Picture show: standing in irons when jumping, leaning on hands, heels too far back, thumbs pointing at each other rather than straight in the air ... all that equates to NOT having an "independent" seat - where you can move just one body part (arm, leg, or forearm, calf, hip) or weight one seatbone without inadvertantly moving the other parts of your body.


----------



## ponyboy (Jul 24, 2008)

If you haven't started horses or competed professionally then you're automatically a beginner - Simple as that.


----------



## MaggiStar (Mar 19, 2010)

^^^ I dont agree with that at all. Not everyone wants to compete however they are often very competent riders who are no where near beginers.
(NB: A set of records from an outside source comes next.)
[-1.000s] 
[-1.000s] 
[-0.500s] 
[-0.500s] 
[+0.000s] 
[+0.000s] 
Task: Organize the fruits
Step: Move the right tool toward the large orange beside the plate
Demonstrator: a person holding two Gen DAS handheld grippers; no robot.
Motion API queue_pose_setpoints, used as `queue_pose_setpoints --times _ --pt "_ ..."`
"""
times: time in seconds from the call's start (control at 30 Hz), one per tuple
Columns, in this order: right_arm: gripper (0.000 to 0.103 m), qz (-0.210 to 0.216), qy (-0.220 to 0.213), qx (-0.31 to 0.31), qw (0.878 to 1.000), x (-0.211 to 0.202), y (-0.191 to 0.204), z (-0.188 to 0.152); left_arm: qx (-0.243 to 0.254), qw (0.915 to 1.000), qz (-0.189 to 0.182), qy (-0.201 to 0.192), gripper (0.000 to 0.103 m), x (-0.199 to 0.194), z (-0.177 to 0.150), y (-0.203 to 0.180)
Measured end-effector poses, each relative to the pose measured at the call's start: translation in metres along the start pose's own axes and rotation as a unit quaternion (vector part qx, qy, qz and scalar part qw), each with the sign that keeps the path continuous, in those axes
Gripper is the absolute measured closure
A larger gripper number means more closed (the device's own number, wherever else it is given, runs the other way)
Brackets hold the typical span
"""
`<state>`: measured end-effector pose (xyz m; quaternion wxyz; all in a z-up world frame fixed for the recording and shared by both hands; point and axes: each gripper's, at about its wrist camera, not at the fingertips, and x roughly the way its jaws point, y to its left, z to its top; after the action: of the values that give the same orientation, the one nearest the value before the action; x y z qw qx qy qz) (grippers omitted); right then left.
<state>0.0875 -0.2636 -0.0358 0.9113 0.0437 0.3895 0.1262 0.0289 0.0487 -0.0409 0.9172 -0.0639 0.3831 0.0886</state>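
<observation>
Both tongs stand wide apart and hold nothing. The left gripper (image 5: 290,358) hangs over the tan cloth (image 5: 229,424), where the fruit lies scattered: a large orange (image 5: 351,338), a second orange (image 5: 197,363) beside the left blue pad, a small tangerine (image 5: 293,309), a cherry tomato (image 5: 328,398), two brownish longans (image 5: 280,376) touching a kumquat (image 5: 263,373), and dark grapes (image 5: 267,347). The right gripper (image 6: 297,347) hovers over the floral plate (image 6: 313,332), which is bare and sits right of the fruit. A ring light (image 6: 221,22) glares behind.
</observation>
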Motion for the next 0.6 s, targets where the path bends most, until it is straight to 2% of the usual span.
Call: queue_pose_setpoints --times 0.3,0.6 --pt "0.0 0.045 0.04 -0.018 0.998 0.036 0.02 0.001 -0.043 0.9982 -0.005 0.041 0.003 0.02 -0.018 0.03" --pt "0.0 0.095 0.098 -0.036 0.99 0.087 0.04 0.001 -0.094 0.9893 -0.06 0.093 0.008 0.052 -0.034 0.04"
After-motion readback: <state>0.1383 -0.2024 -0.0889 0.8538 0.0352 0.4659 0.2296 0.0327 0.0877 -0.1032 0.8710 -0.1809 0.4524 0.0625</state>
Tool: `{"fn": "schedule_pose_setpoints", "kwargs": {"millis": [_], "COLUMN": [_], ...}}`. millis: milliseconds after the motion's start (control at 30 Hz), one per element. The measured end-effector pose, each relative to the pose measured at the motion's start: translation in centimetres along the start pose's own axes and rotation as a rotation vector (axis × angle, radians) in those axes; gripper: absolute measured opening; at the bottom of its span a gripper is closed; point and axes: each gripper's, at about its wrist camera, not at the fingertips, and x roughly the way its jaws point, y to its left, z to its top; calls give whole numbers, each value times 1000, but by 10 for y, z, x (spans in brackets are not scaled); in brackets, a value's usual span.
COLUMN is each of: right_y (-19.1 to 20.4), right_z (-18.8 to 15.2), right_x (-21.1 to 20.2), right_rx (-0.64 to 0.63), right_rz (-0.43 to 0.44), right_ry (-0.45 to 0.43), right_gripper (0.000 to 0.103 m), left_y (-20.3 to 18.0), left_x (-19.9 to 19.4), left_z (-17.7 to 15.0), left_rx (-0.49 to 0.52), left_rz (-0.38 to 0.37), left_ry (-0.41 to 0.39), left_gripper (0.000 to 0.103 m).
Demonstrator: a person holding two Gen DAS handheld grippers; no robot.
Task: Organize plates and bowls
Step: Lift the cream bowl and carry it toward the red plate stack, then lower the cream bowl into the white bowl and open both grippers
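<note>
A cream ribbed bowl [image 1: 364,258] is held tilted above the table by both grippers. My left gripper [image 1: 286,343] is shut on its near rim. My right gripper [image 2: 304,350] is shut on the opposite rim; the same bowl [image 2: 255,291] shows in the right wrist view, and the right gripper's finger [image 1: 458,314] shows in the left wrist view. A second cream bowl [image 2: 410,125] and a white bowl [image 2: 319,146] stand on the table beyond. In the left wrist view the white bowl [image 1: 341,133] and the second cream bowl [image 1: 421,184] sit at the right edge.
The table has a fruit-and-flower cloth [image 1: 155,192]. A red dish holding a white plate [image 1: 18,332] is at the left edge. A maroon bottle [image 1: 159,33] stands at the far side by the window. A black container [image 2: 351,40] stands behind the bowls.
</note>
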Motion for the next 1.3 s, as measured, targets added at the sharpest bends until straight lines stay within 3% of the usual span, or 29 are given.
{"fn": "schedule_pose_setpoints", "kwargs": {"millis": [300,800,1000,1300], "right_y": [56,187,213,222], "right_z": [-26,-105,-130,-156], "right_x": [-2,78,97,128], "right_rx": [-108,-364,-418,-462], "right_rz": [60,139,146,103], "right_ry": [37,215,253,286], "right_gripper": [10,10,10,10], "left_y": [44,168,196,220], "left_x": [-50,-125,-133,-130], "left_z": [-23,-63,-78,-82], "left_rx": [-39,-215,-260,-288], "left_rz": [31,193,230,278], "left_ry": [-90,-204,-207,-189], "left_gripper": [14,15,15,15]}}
Also handeling a broad spectrum of horses is going to increase you experience much more then starting one or two.


----------



## Sunny (Mar 26, 2010)

ponyboy said:


> If you haven't started horses or competed professionally then you're automatically a beginner - Simple as that.


 What? Are you kidding?
_Posted via Mobile Device_


----------



## ponyboy (Jul 24, 2008)

Actually yes I am. :wink: Last time we had a thread like this that seemed to be the prevailing opinion.... Or at least, you're automatically a beginner if you've only ridden school horses. Interesting how the responses have been completely different this time around.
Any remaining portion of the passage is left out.